Required action: Report each line of the listing below that holds "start".

Supplied information:
--

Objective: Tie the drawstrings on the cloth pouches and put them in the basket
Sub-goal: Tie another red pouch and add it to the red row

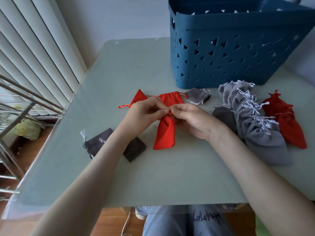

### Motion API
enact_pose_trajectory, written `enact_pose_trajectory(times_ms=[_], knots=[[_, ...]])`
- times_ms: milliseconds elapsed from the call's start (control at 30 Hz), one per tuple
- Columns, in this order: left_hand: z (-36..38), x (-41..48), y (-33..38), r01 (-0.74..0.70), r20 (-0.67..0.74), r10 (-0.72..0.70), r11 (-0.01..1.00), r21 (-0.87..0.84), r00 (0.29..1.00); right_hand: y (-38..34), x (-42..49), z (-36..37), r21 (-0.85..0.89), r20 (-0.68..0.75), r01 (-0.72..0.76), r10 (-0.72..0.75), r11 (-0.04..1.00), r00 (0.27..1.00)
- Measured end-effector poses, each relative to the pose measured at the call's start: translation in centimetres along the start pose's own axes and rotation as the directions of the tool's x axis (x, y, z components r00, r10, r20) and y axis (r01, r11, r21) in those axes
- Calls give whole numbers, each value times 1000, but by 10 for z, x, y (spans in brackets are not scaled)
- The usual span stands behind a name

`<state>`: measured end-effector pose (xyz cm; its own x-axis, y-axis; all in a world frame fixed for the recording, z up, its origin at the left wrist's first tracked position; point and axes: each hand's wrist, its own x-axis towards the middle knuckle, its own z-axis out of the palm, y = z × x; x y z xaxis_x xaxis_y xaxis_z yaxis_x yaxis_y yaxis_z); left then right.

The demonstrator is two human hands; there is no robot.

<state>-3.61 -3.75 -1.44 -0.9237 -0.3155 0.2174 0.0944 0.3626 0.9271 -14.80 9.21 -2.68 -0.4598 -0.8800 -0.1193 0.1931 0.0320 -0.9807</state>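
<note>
A person seated at a pale green table point(153, 181), knees showing below its near edge, works on a red pouch point(164, 135) lying lengthwise on the tabletop between the two forearms. The stretch of table from that edge up to the wrists is bare.

Under the left forearm lie two dark grey pouches point(135, 149), close to the table's slanting left edge, where a metal rack point(17, 103) stands just beyond.

The left hand point(144, 114) and right hand point(192, 121) meet at the pouch's gathered neck, thumb and forefingers of each pinched together on the red drawstring point(170, 114), the other fingers curled.

To the right, near the right forearm, a row of light grey pouches point(255, 123) overlaps like tiles, cords on top, with a pile of red pouches point(286, 123) just beside it on the outer side and one darker grey pouch point(223, 114) on the inner side.

Just behind the hands lie a second red pouch point(171, 99), a folded red one point(139, 97) to its left and a small grey pouch point(197, 96) to its right.

Beyond them a blue basket point(230, 57) with triangular cut-outs stands on the far right of the table, close behind the grey row. Its near wall hides the inside, so its contents cannot be told.

Left of the basket the tabletop runs open to the far edge and wall, window blinds point(34, 48) alongside.
</note>
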Motion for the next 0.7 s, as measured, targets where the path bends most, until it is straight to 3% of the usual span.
enact_pose_trajectory(times_ms=[433,533,700], knots=[[0,-1,-2,24,-26,-24,1000,5,999,0,-1,0,-70,-36,-5,2,998,999],[0,0,-3,114,-23,-115,993,-37,993,-1,-3,3,-264,-64,38,-57,964,996],[-1,0,-8,226,6,-227,972,60,974,2,-4,4,-600,-124,70,-179,797,976]])
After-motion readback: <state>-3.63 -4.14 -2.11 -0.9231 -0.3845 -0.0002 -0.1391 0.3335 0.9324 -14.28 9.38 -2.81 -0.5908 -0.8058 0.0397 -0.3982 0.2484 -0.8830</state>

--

Answer section:
- times_ms: milliseconds elapsed from the call's start (control at 30 Hz), one per tuple
- Measured end-effector poses, each relative to the pose measured at the call's start: translation in centimetres along the start pose's own axes and rotation as the directions of the tool's x axis (x, y, z components r00, r10, r20) and y axis (r01, r11, r21) in those axes

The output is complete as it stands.